The modification of the SV for t distributed returns (Sec 2.3) is a good decision. Surprisingly, the likelihood improvesonly a little, and the estimated degrees of freedom for tau is quite large.
The effective sample size diagnostics show occasionall crashes even with the t-distributed tails. This is somewhat surprising, but the report correctly points out that various interesting limitations of their results are outside the scope
The report identifies seasonality in gasoline prices, which is interesting, but then ignores this exploratory discovery by proceeding with models that don’t include seasonality.
The report honestly describes both strengths and limitations of their analysis, with reasonable assessment of good further approaches if more time was available.

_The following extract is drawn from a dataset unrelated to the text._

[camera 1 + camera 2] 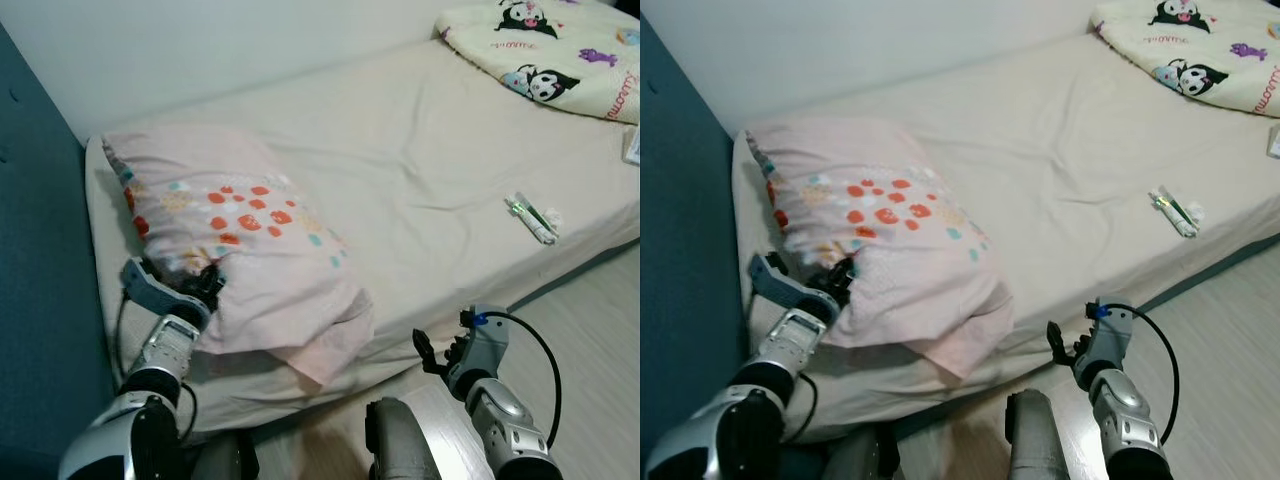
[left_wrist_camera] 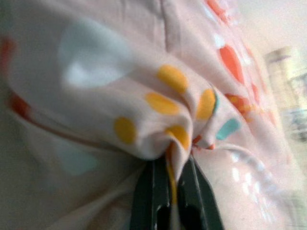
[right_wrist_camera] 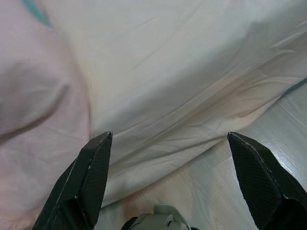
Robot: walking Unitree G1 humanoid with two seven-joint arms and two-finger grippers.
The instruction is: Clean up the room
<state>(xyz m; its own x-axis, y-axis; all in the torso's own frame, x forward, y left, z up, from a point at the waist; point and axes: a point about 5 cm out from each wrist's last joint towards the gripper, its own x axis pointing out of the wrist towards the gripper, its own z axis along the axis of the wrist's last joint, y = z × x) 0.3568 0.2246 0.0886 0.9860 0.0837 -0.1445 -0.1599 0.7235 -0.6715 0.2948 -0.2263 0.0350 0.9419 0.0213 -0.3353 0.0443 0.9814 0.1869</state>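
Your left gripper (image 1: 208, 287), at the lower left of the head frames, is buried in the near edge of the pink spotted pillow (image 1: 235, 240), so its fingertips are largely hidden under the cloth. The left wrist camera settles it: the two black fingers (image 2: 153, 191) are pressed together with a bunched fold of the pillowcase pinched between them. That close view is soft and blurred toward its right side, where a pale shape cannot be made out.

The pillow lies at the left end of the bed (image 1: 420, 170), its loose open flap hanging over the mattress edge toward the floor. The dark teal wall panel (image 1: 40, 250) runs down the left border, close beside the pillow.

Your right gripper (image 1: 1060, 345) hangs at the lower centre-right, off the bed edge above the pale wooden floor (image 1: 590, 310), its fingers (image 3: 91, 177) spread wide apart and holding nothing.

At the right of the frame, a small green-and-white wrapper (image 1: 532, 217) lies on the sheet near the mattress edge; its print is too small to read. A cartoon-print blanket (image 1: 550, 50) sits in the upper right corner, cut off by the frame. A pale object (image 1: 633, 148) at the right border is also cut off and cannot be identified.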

Various features of commodity prices are different from stocks. There is no economic principle against commodities autoregressing toward a fair market price, or having seasonality, whereas the efficient market hypothesis suggests this is not true for stock market assets. People cannot just buy gas if they think the price is cheap; they would have to store it. GARCH and many of its generalizations cannot handle seasonality. Interesting, this might be a time for SARMA with GARCH errors.
Section numbers, Figure numbers and captions are provided, which is helpful for the reader.
It would be good to comment on the computational requirements of all these experiments, as usually fitting POMP models require substantial computation. Commenting on that would also give some insights to people wanting to reproduce the results. (This is true for most projects, but came up in peer review for this one.)
This project uses monthly data; volatility models are most commonly developed and used for higher frequency data.
The authors can be a little more careful about the language that may imply “causation”. The government policies can affect the leverage effect. However, in a very complex dynamical system such as the world, such a claim requires more evidence.
The t degree of freedom parameter, tau, is described as being in the range [0,60] but the convergence plots suggest that is not enforced. Often, tau is sufficiently large that the t should be very close to normal, which is worth discussion.